INSPIRE seems to hold out great potential for both the "interfaces" that "brand" company products and service, and ubiquitous broadband animations. The maximum for these applications is apparently about twelve images as a cycle for full screen 640 x 480 graphics using the GIF standard, higher speeds probably being possible with 16 or 32 MB video cards used for gaming. The limit seems to be directly related to image area, so that one might have ten different eight-image cycles only one inch across play as smoothly as one four-image cycle twelve inches across.
I think INSPIRE 3D is a superb resource for multimedia presentations especially, though I am obviously biased. Using MS Front Page 2000 or other web authoring tools, one can create "multimedia" instructional and entertainment projects, as well as Broadband-format web pages. 640 x 480 renders were loaded into ULEAD GIF ANIMATOR 3.0 where they were assembled into a cycle, and saved as a GIF. GIF animations are undistinguishable from GIF single images, and do not animate in "Front Page Express," though they animate in Explorer.
Once one realizes that the majority of web pages are left-aligned for a window size of 640 x 480 pixels with a wide right margin accomodating the 800 pixel screen size, and once one accepts that "tables" are used for anything that isn't accomodated by normal alignment OR SPACING, the "surprise" element may subside for much of the web authoring experience.
Using the "Front Page Express" software included with Windows 98, and Ulead GIF Animator 3.0, this page was created.
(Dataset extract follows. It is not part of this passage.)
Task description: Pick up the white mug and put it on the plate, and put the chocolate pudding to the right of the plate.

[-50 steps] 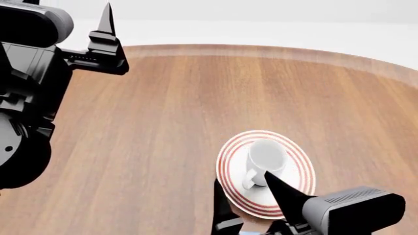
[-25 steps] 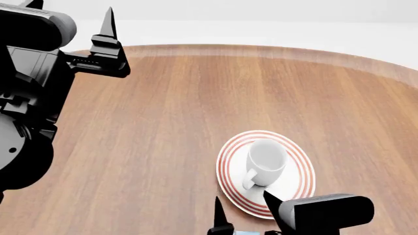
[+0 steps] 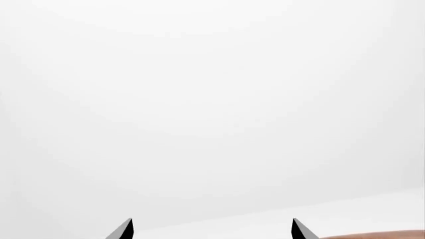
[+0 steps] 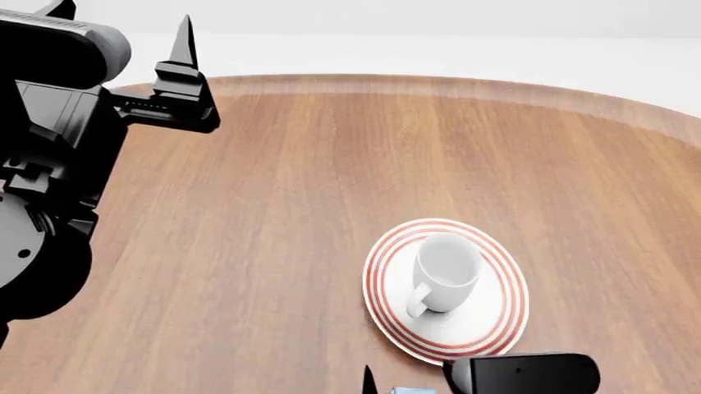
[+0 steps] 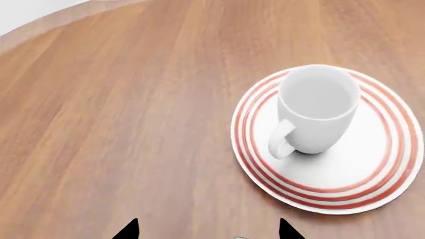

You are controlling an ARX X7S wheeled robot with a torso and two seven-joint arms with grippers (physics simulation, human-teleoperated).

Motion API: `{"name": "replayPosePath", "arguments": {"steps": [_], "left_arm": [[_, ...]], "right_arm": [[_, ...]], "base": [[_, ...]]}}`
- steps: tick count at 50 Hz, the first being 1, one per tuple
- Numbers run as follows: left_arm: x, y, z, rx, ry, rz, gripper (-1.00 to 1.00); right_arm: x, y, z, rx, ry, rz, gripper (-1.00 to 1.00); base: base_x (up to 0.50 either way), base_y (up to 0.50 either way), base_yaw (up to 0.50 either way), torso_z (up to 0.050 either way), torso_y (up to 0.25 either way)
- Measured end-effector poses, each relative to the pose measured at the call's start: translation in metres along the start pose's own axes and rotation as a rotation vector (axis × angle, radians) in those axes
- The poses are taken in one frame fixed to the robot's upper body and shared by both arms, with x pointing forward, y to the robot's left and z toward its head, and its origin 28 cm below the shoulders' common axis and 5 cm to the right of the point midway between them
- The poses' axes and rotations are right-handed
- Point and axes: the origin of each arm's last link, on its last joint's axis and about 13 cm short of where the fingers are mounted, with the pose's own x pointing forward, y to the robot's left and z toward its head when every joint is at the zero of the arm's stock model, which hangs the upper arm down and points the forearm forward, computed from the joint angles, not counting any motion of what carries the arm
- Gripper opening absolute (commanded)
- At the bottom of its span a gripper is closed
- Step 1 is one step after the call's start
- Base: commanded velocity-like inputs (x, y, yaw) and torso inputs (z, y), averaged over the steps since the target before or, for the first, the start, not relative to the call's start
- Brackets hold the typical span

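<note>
The white mug (image 4: pixel 445 271) stands upright on the red-ringed plate (image 4: pixel 495 316), its handle toward me; the right wrist view also shows the mug (image 5: pixel 317 112) on the plate (image 5: pixel 371 169). Only a light blue sliver of the chocolate pudding (image 4: pixel 411 391) shows at the head view's bottom edge, near side of the plate, and a pale corner of the pudding (image 5: pixel 243 238) between the right fingertips. My right gripper (image 5: pixel 207 230) is open, low and near of the plate. My left gripper (image 3: pixel 211 231) is open and holds nothing, raised at the table's far left.
The round wooden table (image 4: pixel 274 205) has its far rim (image 4: pixel 438 82) against a white floor. My left arm (image 4: pixel 55 164) fills the left side of the head view. The right arm's housing (image 4: pixel 524 373) covers the plate's near edge.
My right gripper has drawn back toward me, off the plate's near rim, and now mostly lies below the head view. The mug, plate and left arm stayed put.
</note>
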Motion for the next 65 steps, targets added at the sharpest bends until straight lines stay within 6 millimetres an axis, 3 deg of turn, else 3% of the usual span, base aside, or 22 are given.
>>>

The Background animation is a GIF, but foreground objects could be animated GIF links as well. How about that? One can have a house dancing in the background, and animated fire hydrant, dog, "for sale" sign, lamp post and mail box -- each with a link to somewhere. At this time, however, it would be easier to have one background image with all of the components and the links as "mapped" link areas or slices of one foreground image. A common "trick" for animators is to use even divisors as cycles, so a twelve frame cycle might have 3, 4, 6 and 12 image cycles embedded in it, as well as stops-and-starts and the smoothest possible transitions.
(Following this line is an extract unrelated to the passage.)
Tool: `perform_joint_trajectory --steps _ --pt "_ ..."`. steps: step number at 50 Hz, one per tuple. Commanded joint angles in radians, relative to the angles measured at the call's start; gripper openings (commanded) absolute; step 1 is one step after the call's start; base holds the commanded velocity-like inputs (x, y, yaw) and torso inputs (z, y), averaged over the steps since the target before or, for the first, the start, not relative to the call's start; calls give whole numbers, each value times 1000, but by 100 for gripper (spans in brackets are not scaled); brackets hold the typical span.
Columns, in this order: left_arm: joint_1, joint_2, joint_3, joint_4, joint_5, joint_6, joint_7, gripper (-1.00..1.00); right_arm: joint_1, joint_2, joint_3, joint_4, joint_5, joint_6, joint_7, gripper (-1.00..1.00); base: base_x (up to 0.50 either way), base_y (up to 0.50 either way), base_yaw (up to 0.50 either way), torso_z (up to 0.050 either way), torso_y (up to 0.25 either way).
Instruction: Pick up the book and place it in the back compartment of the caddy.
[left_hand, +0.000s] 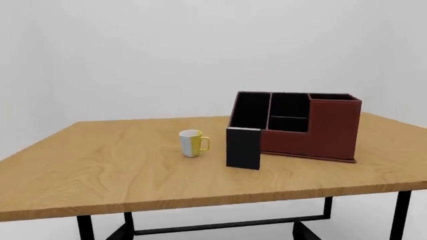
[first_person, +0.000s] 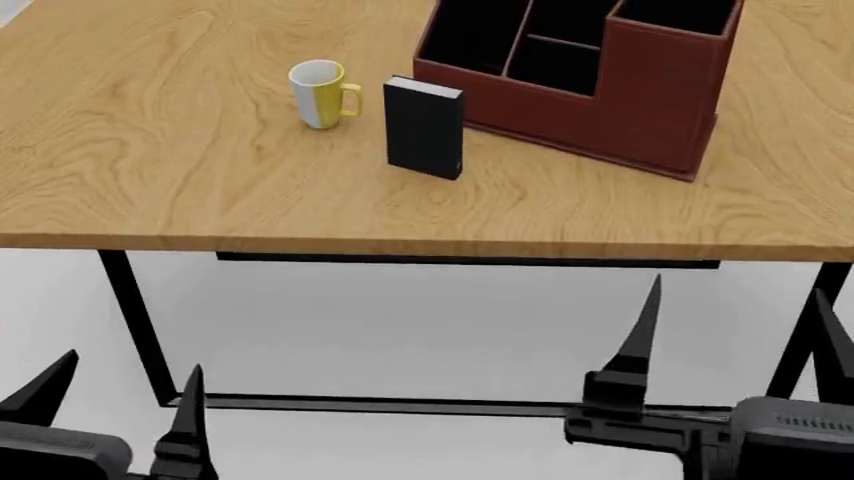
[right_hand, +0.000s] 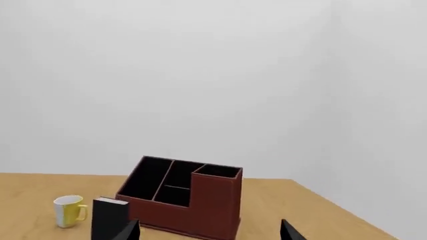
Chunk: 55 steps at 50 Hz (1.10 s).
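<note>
The black book (first_person: 424, 128) stands upright on the wooden table (first_person: 160, 180), between the yellow-and-white mug (first_person: 320, 93) and the red-brown caddy (first_person: 627, 110). It almost touches the caddy's near left corner. The caddy's middle column is split by a low divider, and the back compartment (first_person: 567, 18) is its far half, black-lined and empty. My left gripper (first_person: 124, 390) and right gripper (first_person: 742, 335) are open and empty, low in front of the table's near edge. The right wrist view shows book (right_hand: 110, 217), caddy (right_hand: 217, 210) and my right fingertips (right_hand: 130, 231) spread wide. The left wrist view shows book (left_hand: 243, 148) and caddy (left_hand: 333, 130), with no fingers in sight.
The mug also shows in the left wrist view (left_hand: 192, 143) and the right wrist view (right_hand: 69, 211). Black table legs and a low crossbar (first_person: 400, 404) stand between my arms and the space under the table. White walls lie behind.
</note>
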Motion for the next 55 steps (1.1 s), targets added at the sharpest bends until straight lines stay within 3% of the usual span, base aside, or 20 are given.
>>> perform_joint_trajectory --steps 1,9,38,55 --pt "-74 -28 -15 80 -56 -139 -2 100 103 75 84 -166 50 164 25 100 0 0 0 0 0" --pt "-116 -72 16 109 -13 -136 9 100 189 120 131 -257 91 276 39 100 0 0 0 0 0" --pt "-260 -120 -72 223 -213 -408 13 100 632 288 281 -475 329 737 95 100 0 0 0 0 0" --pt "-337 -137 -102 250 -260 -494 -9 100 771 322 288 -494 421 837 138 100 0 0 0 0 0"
The GIF animation standard is powerful and lean for a pre-MPEG standard. 256 colors and one transparency assignment. It goes without saying that if there are any non-moving areas, like much of the background GIF used here, they should be removed to a separate background image. This is the same speed/memory-saving technique behind the popular idea of the "sprite." The whole screen can be animated as long as one keeps the total animated area under a 7 image cycle totalling 640 x 480 pixels.
Incidentally, the "jitter" of the head can be increased or reduced by adjusting the x and y "offset" of each GIF image. In this way, a dog can run across a page or run-in-place, except that the dog running across the page will probably require 50 GIF's while the cycle might only take 5. That is the 10 year old GIF Animation standard, I do not know if "Flash" or other programs have other ways to move cycles.
And what about "Director" and "Lingo" and "Flash?" Proponents of these Macromedia programs make the valid point that they will be standards for some years to come. They do not begin to tax the video math processors, since they rely heavily on lists of commands to create and store images. The programs are smaller and run much faster. They own the world. We may hope that at some point the "Flash-interpolation" programs being introduced to help hand-drawing artists adapt Flash to photo-realism or transition. www.macromedia.com is very gracious in providing 30 day trial downloads of their products. I would recommend applying oneself diligently to the product if one downloads a demo.
Making multi-animation pages work requires either careful background blending or the use of GIF "transparency" assignment. I have found that INSPIRE 3D ".avi's" with black backgrounds are easily converted to animated GIF's. For other colors, I have found that using Adobe Photo Deluxe's right mouse click "Show Layers" panel, and double clicking on the "Show Layers" layer icon to bring up the "transparency" panel simplifies the making of single color "masked" images for GIF transparency processing. That color is then assigned transparency by the program. This kind of multimedia page has been possible using GIF animations for something like 5 years, but the processing speed to enjoy it is fairly recent.
These transparent animated GIF's are called "sprites," and they may cycle in place or cycle with movement across the screen through a kind of cropping function. They may also dissolve or have other transitions as part of one-time "mouse-over's." Web pages aren't really the subject of this site, but if one becomes involved in authoring web pages, the GIF transparent "sprite" will probably start showing up.